Now, if the monoid in question is simple, say some numeric type, this conversion is free, or nearly so. For example, the conversion of an integer into the “integer monoid” is a no-op. However, there are other kinds of “non-trivial” monoids, for which the conversion of a data element into its corresponding monoid may be costly. In this post, I will be using the monoid defined by Scala Set[Int], where the monoid plus operation is set union, and of course the zero element is the empty set.

Consider the process of defining an Algebird aggregator for the task of generating the set of unique elements in a data set. The corresponding prepare operation is: prepare(e: Int) = Set(e). A monoid trait that encodes this idea might look like the following. (the code I used in this post can be found here)

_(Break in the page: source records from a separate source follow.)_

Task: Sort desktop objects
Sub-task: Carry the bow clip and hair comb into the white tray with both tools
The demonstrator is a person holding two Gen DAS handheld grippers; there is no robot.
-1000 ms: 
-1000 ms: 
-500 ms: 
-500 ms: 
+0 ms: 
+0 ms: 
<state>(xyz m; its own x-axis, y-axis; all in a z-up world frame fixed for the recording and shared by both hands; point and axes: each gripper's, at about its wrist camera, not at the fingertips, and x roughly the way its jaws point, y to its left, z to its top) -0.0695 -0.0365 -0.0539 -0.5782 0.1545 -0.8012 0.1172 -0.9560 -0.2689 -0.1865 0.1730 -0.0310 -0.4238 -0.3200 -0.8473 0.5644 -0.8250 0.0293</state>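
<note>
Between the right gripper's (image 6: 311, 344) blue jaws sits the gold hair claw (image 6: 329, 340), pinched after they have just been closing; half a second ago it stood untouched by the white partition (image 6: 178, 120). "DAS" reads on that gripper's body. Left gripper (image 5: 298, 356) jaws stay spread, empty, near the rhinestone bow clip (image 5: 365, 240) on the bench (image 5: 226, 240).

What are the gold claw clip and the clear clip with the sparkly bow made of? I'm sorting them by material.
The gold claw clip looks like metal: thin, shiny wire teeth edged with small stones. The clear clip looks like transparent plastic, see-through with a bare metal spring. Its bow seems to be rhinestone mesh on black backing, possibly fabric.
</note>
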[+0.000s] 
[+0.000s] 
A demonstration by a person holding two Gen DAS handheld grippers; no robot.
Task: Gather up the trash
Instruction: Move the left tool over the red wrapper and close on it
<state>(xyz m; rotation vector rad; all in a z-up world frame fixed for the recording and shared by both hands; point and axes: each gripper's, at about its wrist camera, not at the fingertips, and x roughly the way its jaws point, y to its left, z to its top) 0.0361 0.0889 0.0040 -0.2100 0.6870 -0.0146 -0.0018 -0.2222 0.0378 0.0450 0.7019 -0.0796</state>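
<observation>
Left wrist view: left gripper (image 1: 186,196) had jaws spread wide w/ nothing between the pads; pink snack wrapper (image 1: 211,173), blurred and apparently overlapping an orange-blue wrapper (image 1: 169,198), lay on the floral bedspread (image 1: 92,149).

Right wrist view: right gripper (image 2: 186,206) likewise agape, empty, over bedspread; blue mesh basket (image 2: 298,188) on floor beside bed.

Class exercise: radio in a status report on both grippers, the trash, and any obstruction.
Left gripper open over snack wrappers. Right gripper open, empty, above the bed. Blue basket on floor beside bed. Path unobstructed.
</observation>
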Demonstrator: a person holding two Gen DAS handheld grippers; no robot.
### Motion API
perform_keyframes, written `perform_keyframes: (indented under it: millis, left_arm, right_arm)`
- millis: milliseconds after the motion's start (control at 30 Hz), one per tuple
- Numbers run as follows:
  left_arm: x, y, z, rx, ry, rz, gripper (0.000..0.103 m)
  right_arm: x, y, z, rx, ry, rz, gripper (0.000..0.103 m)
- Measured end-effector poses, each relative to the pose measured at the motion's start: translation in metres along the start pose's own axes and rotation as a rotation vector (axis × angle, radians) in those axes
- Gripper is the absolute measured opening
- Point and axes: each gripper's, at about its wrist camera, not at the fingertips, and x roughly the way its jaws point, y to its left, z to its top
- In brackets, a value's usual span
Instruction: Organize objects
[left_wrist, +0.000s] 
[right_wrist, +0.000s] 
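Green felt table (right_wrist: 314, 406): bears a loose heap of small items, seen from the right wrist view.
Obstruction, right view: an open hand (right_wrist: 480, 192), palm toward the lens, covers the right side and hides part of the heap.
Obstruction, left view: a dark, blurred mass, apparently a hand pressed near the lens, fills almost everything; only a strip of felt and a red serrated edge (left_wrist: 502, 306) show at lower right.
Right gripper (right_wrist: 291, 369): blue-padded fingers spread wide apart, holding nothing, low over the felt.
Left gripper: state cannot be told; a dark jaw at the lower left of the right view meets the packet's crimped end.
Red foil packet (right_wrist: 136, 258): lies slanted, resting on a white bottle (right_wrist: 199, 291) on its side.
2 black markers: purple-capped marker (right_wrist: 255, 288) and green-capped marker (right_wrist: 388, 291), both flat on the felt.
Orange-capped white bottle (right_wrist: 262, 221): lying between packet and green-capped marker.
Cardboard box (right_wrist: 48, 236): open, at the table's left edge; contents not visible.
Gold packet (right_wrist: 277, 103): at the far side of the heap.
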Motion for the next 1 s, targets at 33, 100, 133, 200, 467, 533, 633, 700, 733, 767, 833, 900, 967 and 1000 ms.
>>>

// an algebird-like monoid with the 'prepare' operation
trait PreparedMonoid[M, E] {
  val zero: M
  def plus(m1: M, m2: M): M
  def prepare(e: E): M
}

// a PreparedMonoid for a set of integers.  monoid operator is set union.
object intSetPrepared extends PreparedMonoid[Set[Int], Int] {
  val zero = Set.empty[Int]
  def plus(m1: Set[Int], m2: Set[Int]) = m1 ++ m2
  def prepare(e: Int) = Set(e)
}

implicit class SeqWithMapReduce[E](seq: Seq[E]) {
  // algebird map/reduce Aggregator model
  def mrPrepared[M](mon: PreparedMonoid[M, E]): M = {
    seq.map(mon.prepare).reduceLeft(mon.plus)
  }
}

If we unpack the above code, as applied to intSetPrepared, we are instantiating a new Set object, containing a single value, for every single input data element.

But there is a potentially better model of aggregation, exemplified by the Scala aggregate method. This method does not use a prepare operation. It uses a zero value and a monoidal operator, which the Scala docs refer to as combop, but it also uses an “update” operation, that defines how to update the monoid object, directly, with a single element, referred to as seqop in Scala’s documentation. This idea can also be encoded as a flavor of monoid, enhanced with an update method:

// an algebird-like monoid with 'update' operation
trait UpdatedMonoid[M, E] {
  val zero: M
  def plus(m1: M, m2: M): M
  def update(m: M, e: E): M
}

// an equivalent UpdatedMonoid for a set of integers
object intSetUpdated extends UpdatedMonoid[Set[Int], Int] {
  val zero = Set.empty[Int]
  def plus(m1: Set[Int], m2: Set[Int]) = m1 ++ m2
  def update(m: Set[Int], e: Int) = m + e
}

implicit class SeqWithMapReduceUpdated[E](seq: Seq[E]) {
  // map/reduce logic, taking advantage of scala 'aggregate'
  def mrUpdatedAggregate[M](mon: UpdatedMonoid[M, E]): M = {
    seq.aggregate(mon.zero)(mon.update, mon.plus)
  }
}

This arrangement promises more efficiency when aggregating w.r.t. nontrivial monoids, by avoiding the construction of “singleton” monoids for each data element. The following demo confirms that for the Set-based monoid, it is over 10 times faster:

scala> :load /home/eje/scala/prepare.scala
Loading /home/eje/scala/prepare.scala...
defined module prepare

scala> import prepare._
import prepare._

scala> val data = Vector.fill(1000000) { scala.util.Random.nextInt(10) }
data: scala.collection.immutable.Vector[Int] = Vector(7, 9, 4, 2, 7,...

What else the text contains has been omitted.